Ob an der Donau, in der verwinkelten Altstadt oder in einem der vielen Parks: Regensburg hat viele schöne Ecken, die Albertstraße und ihre umliegenden Grünflächen gehören aber nicht dazu. Zu nahezu jeder Tageszeit trifft man hier auf zwielichtige Gestalten, die nicht selten den Drang verspüren, durch Brunftschreie die Amseln auf den Bäumen zu erschrecken und den Passanten auf der Straße ungefragt und lallend vom Streit mit dem Saufkomplizen zu berichten.

via GIPHY

Gehen wir auf eine Tasse Tee zum Kneitinger?

Es gibt viele schöne Orte für ein Tässchen Tee – der Kneitinger gehört nicht dazu, wie unsere kult-Redakteurin Oxana Bytschenko vor zehn Jahren kurz nach ihrem Umzug nach Regensburg feststellen musste. Ihre erste Begegnung mit der bayerischen Kultur sollte etwas ruppig werden. Es war Winter und kalt. Sie bestellte einen Tee im Kneitinger. Die Bedienung war davon jedoch nicht besonders angetan. „Wenn Sie Tee trinken möchten, müssen Sie woanders hingehen!“, hörte Oxana als Antwort. Und da es in Bairisch gesprochen wurde, hat es gedauert, bis das Gehirn die Wörter übersetzt hat. „Dann eine Cola bitte“, sagte Oxana. Da ist die Bedienung fast rot angelaufen… Und es kam noch mehr Bairisch über ihre Lippen.

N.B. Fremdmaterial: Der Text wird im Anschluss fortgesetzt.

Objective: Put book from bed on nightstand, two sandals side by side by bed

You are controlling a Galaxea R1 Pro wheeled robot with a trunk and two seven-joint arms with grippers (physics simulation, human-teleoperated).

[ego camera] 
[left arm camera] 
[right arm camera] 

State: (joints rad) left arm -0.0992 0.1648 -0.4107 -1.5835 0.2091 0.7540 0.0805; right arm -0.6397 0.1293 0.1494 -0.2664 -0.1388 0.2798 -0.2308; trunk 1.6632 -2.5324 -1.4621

In der PT sind ja heute wieder viele Steckdosen frei

Der, dessen Laptops Akkuleistung mit der Kondition eines dauerrauchenden Asthmatikers im Seniorenalter vergleichbar ist, hat zur Prüfungszeit schlechte Karten in den PT-Bibliotheken der Uni. Lehrreiche Bücher gibt es hier einige, lauschige Sitzplätze auch, allerdings kaum Steckdosen. Aber kein Problem, wir haben die Lösung: Ein Benzinverbrenner-Stromaggregat bekommt man mittlerweile schon für 250 Euro.

Ich würde lieber in München wohnen.

Hierzu muss man eigentlich gar nichts weiter schreiben. Trotz Albertstraße, Parteispenden, Steckdosenmangel und Nebel ist Regensburg nun mal die schönste, beste und tollste Stadt Bayerns, Deutschlands und der Welt. Mindestens!